Industri biofuel meminta pemerintah untuk mempercepat penerapan biofuel 30% dalam bahan bakar diesel (Biodiesel 30/B30) di tahun depan.
Hal ini dimaksudkan untuk memacu konsumsi minyak sawit mentah (crude palm oil/CPO) di dalam negeri yang pada akhirnya akan mengurangi suplai ekspor dan memperbaiki harga internasional yang kini terpuruk di level sekitar US$ 500 per ton.
“Jadi kita perkuat pasar dalam negeri. Kalau kami maunya B30 di 1 April 2019, dari rencana awal di Januari 2020. Ini akan coba dikaji [pemerintah]. Kami berharap lebih cepat lebih baik, sehingga urusan logistik bisa direncanakan mulai sekarang,” ujar Ketua Umum Asosiasi Produsen Biofuel Indonesia (Aprobi) MP Tumanggor di kantor Kemenko Perekonomian, pekan lalu.
Berbicara dalam program Morning Bell CNBC Indonesia TV, Wakil Ketua Umum Gabungan Pengusaha Kelapa Sawit Indonesia (Gapki) bidang Perdagangan dan Keberlanjutan, Togar Sitanggang bahkan mengungkapkan perlunya produksi CPO minmal 60 juta ton per tahun apabila Indonesia ingin menerapkan B100 atau green diesel dalam waktu dekat.

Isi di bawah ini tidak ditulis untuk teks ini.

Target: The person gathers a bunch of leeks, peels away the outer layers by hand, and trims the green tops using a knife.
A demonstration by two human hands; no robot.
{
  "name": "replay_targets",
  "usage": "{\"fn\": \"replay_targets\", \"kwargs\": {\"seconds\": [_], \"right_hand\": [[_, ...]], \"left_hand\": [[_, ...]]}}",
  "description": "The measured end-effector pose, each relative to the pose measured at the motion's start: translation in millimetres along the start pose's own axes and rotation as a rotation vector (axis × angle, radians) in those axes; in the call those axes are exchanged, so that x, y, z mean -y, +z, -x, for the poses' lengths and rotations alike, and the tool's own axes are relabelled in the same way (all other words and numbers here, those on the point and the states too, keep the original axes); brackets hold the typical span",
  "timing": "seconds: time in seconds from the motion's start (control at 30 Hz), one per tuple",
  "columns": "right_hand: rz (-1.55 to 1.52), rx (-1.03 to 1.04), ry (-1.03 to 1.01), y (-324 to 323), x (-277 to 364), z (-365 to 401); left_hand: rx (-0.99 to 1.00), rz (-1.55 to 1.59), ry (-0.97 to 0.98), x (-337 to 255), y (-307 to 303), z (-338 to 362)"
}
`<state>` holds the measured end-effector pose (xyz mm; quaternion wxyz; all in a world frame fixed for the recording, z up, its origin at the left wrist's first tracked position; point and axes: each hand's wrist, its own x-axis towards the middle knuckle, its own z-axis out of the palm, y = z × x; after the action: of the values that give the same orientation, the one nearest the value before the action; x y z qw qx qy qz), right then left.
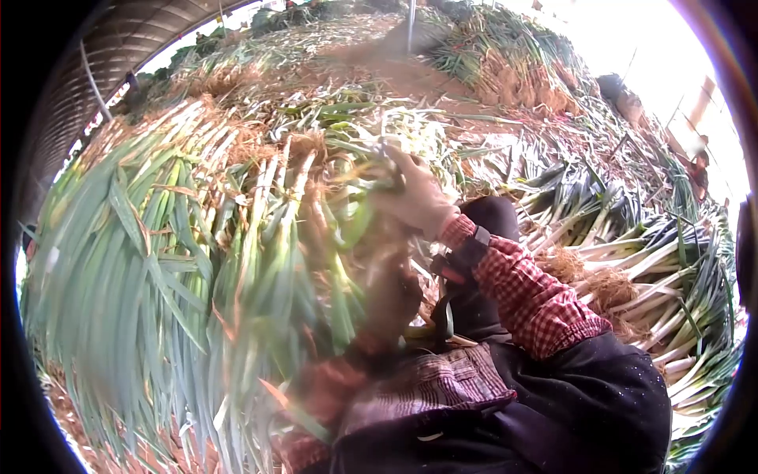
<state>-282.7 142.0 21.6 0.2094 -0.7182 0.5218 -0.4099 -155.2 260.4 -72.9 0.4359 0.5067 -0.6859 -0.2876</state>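
- Bundle of green onions (197, 253) fills the left and middle of my view. It lies across in front of me, with the long green leaves fanning down to the left and the white shanks and brown roots (237, 146) pointing up and away.
- My right hand (414, 196) is closed over the upper stalks at the root end. The fingers are curled tight around them, which probably keeps the loose shanks from spreading out of the sheaf.
- My left hand (388, 296) sits lower, against the underside of the bundle. It is smeared by motion, so I cannot tell whether it is gripping or only propping; it may be taking some of the weight.
- My checked sleeve (525, 288) reaches up from the lower right to the right hand, with a dark strap at the wrist.
- Another pile of onions (655, 268) lies to my right, white ends toward me, stacked alongside one another so the roots line up.
- Bare dirt ground (410, 75) littered with leaves stretches beyond, with more heaps farther off.
- Another person (699, 167) is at the far right edge.
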Motion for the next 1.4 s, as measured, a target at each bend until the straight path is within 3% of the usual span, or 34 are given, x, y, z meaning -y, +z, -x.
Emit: {"fn": "replay_targets", "kwargs": {"seconds": [0.13, 0.17, 0.27, 0.3, 0.37, 0.4, 0.43, 0.5, 0.53, 0.57, 0.6, 0.63, 0.67, 0.7, 0.73, 0.87, 0.93, 0.97, 1.0, 1.03, 1.1, 1.13, 1.23, 1.3, 1.37, 1.4], "right_hand": [[0.001, -0.170, -0.018, 11.7, -24.5, -18.4], [0.185, -0.151, 0.017, 12.5, -35.7, -22.7], [0.288, 0.300, 0.110, 23.8, -62.4, -21.6], [0.233, 0.452, -0.119, 38.9, -88.9, -16.7], [-0.008, 0.661, -0.080, 42.0, -72.1, -3.7], [-0.189, 0.703, 0.206, 26.9, -28.5, 2.1], [-0.364, 0.867, 0.004, 25.4, -42.8, -4.2], [-0.475, 0.675, 0.084, 20.9, -59.6, -3.7], [-0.521, 0.587, 0.113, 15.6, -68.4, -6.9], [-0.011, 0.404, 0.053, 22.3, -110.3, -9.7], [0.102, 0.428, 0.194, 16.8, -115.9, -4.9], [0.011, 0.513, 0.306, 20.3, -123.4, 3.4], [-0.077, 0.599, 0.416, 27.7, -127.6, 10.5], [-0.019, 0.561, 0.507, 36.7, -119.6, 15.7], [0.042, 0.515, 0.601, 40.8, -110.7, 19.2], [-0.573, 0.491, 0.760, 56.1, -158.0, 27.7], [-0.727, 0.358, 0.678, 36.7, -130.8, 25.9], [-0.844, 0.352, 0.591, 20.6, -103.6, 16.5], [-0.920, 0.347, 0.518, 19.3, -97.3, 12.9], [-1.000, 0.345, 0.445, 18.3, -91.2, 9.3], [-0.869, 0.355, 0.432, 19.5, -75.7, -12.7], [-0.768, 0.399, 0.350, 19.9, -79.0, -26.4], [-0.780, 0.390, 0.425, 19.6, -66.3, -34.9], [-0.757, 0.563, 0.466, 21.0, -70.8, -20.6], [-0.614, 0.729, 0.388, 21.9, -83.0, 9.6], [-0.536, 0.754, 0.265, 21.8, -87.9, 24.6]], "left_hand": [[-0.100, -0.010, 0.118, 12.9, 9.1, 3.6], [-0.113, 0.000, 0.122, 19.7, 12.5, 1.9], [0.010, -0.100, 0.003, 39.3, 17.8, -2.8], [0.078, -0.160, -0.053, 48.0, 18.1, -6.8], [0.133, 0.052, -0.305, 77.0, 46.0, -6.7], [0.182, 0.130, -0.398, 83.8, 52.1, -5.7], [0.215, 0.173, -0.428, 88.6, 57.3, -3.7], [0.229, 0.250, -0.455, 99.2, 69.4, -0.9], [0.145, 0.217, -0.311, 104.0, 74.0, -0.7], [0.057, 0.170, -0.169, 110.1, 79.3, 0.6], [-0.020, 0.116, -0.051, 94.9, 73.2, -4.9], [-0.072, 0.074, -0.350, 54.1, 74.8, -6.6], [-0.064, 0.063, -0.305, 46.3, 73.1, -9.2], [-0.052, 0.054, -0.257, 43.4, 72.9, -14.5], [0.025, 0.109, -0.273, 38.8, 67.5, -17.6], [0.376, 0.261, -0.328, 41.3, 25.7, -28.4], [0.180, -0.006, 0.014, 52.4, -28.1, -36.5], [0.066, -0.260, -0.156, 49.1, -52.5, -40.4], [-0.078, -0.402, -0.259, 89.8, -62.0, -41.7], [-0.137, -0.499, -0.259, 101.7, -70.9, -45.0], [0.080, -0.724, -0.421, 145.8, -67.4, -42.1], [0.231, -0.703, -0.601, 138.4, -64.7, -48.0], [0.210, -0.279, -0.629, 167.1, -50.8, -30.2], [0.296, -0.267, -0.493, 182.7, -59.6, -22.6], [0.236, -0.049, -0.614, 147.0, -57.9, -40.0], [0.121, -0.314, -0.365, 131.5, -60.7, -51.2]]}}
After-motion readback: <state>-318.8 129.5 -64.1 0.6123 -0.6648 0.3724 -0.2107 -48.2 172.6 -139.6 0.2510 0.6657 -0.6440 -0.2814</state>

Sebagai informasi, produksi CPO RI saat ini baru mencapai 42 juta ton dari total luas lahan sekitar 14-15 juta hektar. Dengan demikian, perlu peningkatan produktivitas lahan sawit yang saat ini berkisar 3 ton/hektar menjadi setidaknya 4 ton/hektar dalam 3-5 tahun ke depan.
“Sekarang [volume produksi] 42 juta ton. Ideal atau tidak, tergantung kita melihatnya sebagai apa. Kalau kita melihat sawit sebagai makanan mungkin sudah cukup, tapi kalau sawit sebagai energi tidak cukup. Bisa dibayangkan, kalau kita mau menerapkan B100 maka ini akan kurang banyak. Kita akan perlu 60-80 juta ton,” ujar Togar, Senin (19/11/2018).
Lantas, apakah peningkatan produktivitas bisa dilakukan di tengah moratorium izin pembukaan lahan sawit baru saat ini?
Togar optimis hal itu masih mungkin dilakukan, khususnya di sektor perkebunan rakyat apabila program replanting yang saat ini dilakukan pemerintah dapat berjalan optimal.
“Ada spare [kekurangan produksi] 15 juta ton untuk di-improve saat ini, kalau dalam 3-5 tahun mendatang produktivitasnya bisa ditingkatkan maka belum perlu buka lahan baru,” jelasnya.
Sebelumnya, Direktur Eksekutif Gabungan Industri Minyak Nabati Indonesia (GIMNI) Sahat Sinaga mengatakan pihaknya bersama Pertamina sedang mempersiapkan uji coba produksi green diesel di kilang Dumai pada Februari-Maret 2019 mendatang.
“Kita akan menggunakan 100% teknologi dan katalis dalam negeri untuk memproduksi itu, bekerja sama juga dengan ITB. Untuk green diesel akan dicoba di kilang Dumai pada Februari-Maret 2019. Diharapkan 2020 bisa operasional,” ujar Sahat kepada CNBC Indonesia di kantornya, pekan lalu.